While most adults have checking or savings accounts at banks or credit unions, they don’t store much of their wealth there. About 95% of households had such accounts at the time of the 2019 study, but they held only about 8% of total wealth.

So, too, for motor vehicles. While most Americans own at least one car or truck, they don’t have much wealth in their possession. Vehicle equity — the value of owned cars and trucks minus car loan balances — accounted for just 2% of overall wealth, or a median of $7,290 per household, according to the report.

Cars and trucks generally lose value over time, which does not help motorists get rich. You can’t always judge a person’s wealth by the vehicle they drive, especially if it’s rented.

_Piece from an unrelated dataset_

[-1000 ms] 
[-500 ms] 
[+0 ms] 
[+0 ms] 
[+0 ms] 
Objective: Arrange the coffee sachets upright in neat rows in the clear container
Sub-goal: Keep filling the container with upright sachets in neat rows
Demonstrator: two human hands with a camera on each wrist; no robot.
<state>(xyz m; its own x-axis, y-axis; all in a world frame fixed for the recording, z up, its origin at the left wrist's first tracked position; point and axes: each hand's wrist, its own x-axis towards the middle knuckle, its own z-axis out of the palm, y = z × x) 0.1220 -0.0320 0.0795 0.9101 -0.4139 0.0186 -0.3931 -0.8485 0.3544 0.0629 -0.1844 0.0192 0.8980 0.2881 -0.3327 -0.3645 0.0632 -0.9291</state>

Other factors are also at work

The census report looked at wealth gaps in other ways, including demographics.

For example, women generally follow men, while gaps are apparent for racial groups – Asian Americans led the way with a median net worth of $206,400 in 2019, followed by whites ($187,300 ), then Latinos ($31,700) and finally African Americans ($14,100).

Age is another key factor, as wealth generally increases as people age, become more established in their careers, pay off student loans, accumulate home equity, etc.

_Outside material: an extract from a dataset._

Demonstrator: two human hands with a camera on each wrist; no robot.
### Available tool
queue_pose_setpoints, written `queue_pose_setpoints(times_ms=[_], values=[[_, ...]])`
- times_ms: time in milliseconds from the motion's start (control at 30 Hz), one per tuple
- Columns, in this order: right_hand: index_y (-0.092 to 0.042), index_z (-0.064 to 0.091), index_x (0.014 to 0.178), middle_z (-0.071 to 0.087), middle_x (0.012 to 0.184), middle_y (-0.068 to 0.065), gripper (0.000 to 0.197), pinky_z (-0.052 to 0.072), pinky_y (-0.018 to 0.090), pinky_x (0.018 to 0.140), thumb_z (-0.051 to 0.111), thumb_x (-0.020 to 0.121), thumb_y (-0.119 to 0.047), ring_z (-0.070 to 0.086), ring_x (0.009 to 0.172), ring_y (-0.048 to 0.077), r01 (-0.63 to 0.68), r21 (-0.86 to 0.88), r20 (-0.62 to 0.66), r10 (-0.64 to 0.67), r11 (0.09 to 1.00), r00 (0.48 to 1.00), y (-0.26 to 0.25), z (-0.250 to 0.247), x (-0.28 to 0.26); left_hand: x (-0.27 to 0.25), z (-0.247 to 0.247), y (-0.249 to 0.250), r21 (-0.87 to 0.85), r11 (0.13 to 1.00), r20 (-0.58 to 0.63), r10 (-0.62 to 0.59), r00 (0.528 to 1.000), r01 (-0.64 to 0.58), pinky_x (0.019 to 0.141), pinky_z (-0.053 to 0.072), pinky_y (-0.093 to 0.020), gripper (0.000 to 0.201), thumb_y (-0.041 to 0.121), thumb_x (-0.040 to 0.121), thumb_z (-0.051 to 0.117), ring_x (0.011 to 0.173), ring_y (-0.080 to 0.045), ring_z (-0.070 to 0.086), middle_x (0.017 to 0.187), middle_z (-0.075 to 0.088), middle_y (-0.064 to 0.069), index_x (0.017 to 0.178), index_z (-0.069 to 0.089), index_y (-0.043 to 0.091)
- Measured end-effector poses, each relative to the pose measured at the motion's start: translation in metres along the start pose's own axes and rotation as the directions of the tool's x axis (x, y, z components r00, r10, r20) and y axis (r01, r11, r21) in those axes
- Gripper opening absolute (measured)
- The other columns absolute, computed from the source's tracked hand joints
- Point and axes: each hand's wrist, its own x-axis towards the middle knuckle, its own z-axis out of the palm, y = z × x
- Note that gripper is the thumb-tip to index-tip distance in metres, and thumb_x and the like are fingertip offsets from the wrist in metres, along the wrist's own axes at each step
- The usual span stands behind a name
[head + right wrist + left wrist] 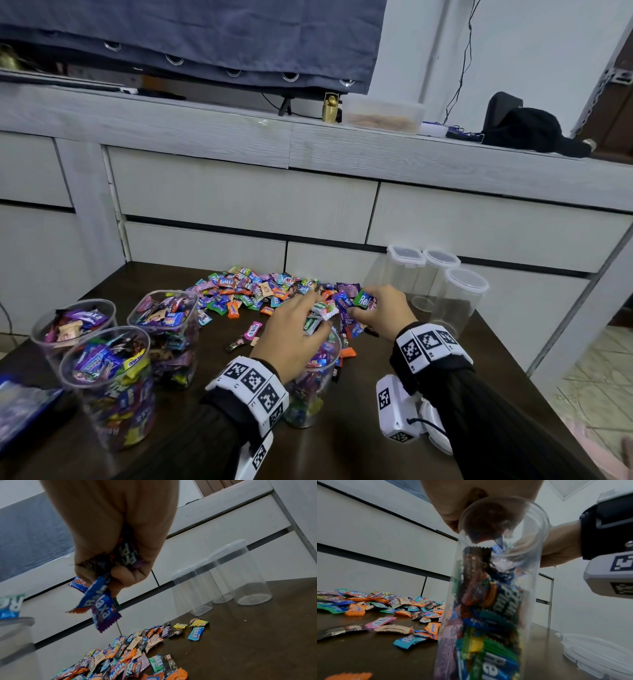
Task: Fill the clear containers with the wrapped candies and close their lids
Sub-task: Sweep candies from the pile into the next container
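Observation:
A heap of wrapped candies [253, 291] lies on the dark table [370, 455]. In front of it stands an open clear container [313, 390], partly filled. My left hand [294, 329] hovers over its mouth and grips a few candies [317, 317]. In the left wrist view the container [488, 608] rises under my left hand [452, 507]. Just right of the mouth, my right hand [380, 308] clutches a fistful of candies [359, 301]. The right wrist view shows those candies [102, 601] hanging from my fist [109, 536] above the heap [128, 662].
Three open, candy-filled containers [109, 383] stand at the left. Three clear containers with lids on [462, 298] stand at the back right, with nothing inside them. A loose white lid [436, 428] lies under my right forearm. A blue bag [20, 407] sits at the left edge.

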Motion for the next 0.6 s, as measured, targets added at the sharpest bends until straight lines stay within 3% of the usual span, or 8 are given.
queue_pose_setpoints(times_ms=[167,267,400,600], values=[[-0.019,0.058,0.076,0.053,0.061,-0.012,0.017,0.028,0.01,0.044,0.069,0.085,-0.027,0.046,0.056,-0.003,-0.003,-0.028,-0.006,0.003,1.0,1.0,0.0023,-0.0003,0.0019,-0.0003,-0.0027,0.0016,-0.047,0.999,0.031,0.019,0.999,-0.018,0.072,0.036,-0.018,0.019,0.029,0.09,0.061,0.09,-0.004,0.05,0.098,0.055,0.012,0.107,0.052,0.029],[-0.019,0.058,0.076,0.055,0.063,-0.01,0.016,0.028,0.01,0.046,0.069,0.085,-0.027,0.048,0.057,-0.001,-0.004,-0.032,0.0,0.004,0.999,1.0,0.0022,-0.0006,0.0026,0.0023,-0.0057,0.0025,-0.045,0.998,0.083,0.054,0.995,-0.051,0.081,0.042,-0.028,0.021,0.024,0.088,0.063,0.095,-0.011,0.052,0.102,0.056,0.007,0.107,0.053,0.026],[-0.027,0.049,0.062,0.052,0.06,-0.011,0.031,0.029,0.014,0.047,0.069,0.085,-0.027,0.047,0.056,-0.001,-0.006,-0.034,-0.005,0.005,0.999,1.0,0.0019,-0.0018,0.0029,0.0059,-0.0081,0.0031,0.034,0.996,0.198,0.073,0.977,-0.081,0.093,0.039,-0.035,0.028,0.025,0.086,0.066,0.104,-0.016,0.048,0.107,0.05,0.004,0.111,0.054,0.022],[-0.015,0.061,0.081,0.061,0.07,-0.002,0.016,0.036,0.021,0.055,0.069,0.085,-0.028,0.053,0.062,0.008,-0.015,-0.018,-0.004,0.015,1.0,1.0,0.0011,-0.0042,0.0027,0.0048,-0.0044,-0.0013,0.075,0.992,0.202,0.08,0.976,-0.097,0.096,0.035,-0.034,0.011,0.02,0.086,0.061,0.105,-0.014,0.041,0.105,0.046,0.006,0.097,0.058,0.019]])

Baby boomers, who are now between 58 and 76 years old and therefore approaching or are in retirement, are the wealthiest generation, with a median net worth of $240,900 in 2019. Members of Gen Z (adults through at age 25) were only worth $3,080. This is followed by Millennials (26-41) at $27,420 and Gen X (42-57) at $121,400.

Older seniors are somewhat less well-off than baby boomers, with $253,200 in median assets in 2019. Seniors are at ages where they need to dip into savings to meet retirement expenses. According to a study by Fidelity Investments, out-of-pocket medical expenses alone can average $300,000 over the lifetime after age 65 for a typical married couple.